START Entries shown

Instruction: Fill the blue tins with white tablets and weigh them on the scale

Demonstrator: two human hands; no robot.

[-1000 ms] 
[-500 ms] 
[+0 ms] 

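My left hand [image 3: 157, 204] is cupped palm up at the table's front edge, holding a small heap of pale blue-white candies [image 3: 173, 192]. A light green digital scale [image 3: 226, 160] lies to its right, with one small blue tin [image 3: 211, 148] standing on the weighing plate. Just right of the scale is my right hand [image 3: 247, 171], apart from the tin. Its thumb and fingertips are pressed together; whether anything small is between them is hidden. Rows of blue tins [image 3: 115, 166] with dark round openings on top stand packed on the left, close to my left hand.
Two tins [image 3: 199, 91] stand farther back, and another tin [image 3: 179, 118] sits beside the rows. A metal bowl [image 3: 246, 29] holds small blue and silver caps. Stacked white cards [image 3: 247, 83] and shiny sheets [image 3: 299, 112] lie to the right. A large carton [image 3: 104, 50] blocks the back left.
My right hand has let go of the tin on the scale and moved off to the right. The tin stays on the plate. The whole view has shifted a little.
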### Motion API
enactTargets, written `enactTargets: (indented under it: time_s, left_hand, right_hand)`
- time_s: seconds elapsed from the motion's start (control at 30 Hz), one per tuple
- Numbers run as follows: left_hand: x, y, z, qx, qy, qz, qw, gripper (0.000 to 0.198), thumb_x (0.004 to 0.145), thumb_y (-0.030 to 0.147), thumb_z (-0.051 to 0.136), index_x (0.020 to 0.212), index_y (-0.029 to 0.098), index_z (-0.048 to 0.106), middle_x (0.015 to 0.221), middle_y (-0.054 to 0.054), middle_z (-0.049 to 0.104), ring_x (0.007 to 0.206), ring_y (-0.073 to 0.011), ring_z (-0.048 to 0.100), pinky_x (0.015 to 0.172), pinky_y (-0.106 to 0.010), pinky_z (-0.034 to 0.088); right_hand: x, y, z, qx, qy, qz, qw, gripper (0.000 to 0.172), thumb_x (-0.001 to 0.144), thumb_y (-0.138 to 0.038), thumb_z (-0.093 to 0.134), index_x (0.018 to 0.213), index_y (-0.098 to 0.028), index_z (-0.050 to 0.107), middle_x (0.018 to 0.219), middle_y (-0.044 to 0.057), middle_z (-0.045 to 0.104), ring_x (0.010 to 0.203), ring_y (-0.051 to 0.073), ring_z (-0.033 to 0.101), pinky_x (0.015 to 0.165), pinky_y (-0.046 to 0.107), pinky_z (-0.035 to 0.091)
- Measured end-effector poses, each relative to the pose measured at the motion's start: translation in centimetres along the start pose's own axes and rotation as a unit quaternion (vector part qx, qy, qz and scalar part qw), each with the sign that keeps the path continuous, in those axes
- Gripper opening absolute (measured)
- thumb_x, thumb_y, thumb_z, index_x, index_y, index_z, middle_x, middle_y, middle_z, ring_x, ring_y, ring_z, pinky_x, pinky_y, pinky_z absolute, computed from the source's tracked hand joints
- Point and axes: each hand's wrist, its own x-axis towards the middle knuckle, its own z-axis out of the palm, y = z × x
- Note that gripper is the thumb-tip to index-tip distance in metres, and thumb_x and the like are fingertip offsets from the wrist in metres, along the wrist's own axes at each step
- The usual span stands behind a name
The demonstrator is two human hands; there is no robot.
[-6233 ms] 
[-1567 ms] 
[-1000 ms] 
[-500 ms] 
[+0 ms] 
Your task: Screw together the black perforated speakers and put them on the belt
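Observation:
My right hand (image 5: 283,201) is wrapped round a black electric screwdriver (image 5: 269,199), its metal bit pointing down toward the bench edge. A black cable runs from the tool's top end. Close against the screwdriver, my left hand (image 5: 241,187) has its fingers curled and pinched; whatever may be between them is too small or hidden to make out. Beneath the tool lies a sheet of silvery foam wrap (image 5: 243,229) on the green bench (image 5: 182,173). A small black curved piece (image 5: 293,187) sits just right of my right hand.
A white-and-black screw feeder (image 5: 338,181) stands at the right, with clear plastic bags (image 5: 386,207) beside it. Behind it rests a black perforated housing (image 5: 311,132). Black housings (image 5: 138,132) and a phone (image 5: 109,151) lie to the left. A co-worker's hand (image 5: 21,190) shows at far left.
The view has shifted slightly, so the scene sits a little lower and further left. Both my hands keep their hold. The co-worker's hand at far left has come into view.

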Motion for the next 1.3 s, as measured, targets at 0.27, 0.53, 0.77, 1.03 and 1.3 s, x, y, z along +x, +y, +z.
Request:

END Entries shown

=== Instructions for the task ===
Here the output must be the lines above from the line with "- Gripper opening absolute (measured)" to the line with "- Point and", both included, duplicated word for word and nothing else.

=== Solved exercise ===
- Gripper opening absolute (measured)
- thumb_x, thumb_y, thumb_z, index_x, index_y, index_z, middle_x, middle_y, middle_z, ring_x, ring_y, ring_z, pinky_x, pinky_y, pinky_z absolute, computed from the source's tracked hand joints
- Point and axes: each hand's wrist, its own x-axis towards the middle knuckle, its own z-axis out of the palm, y = z × x

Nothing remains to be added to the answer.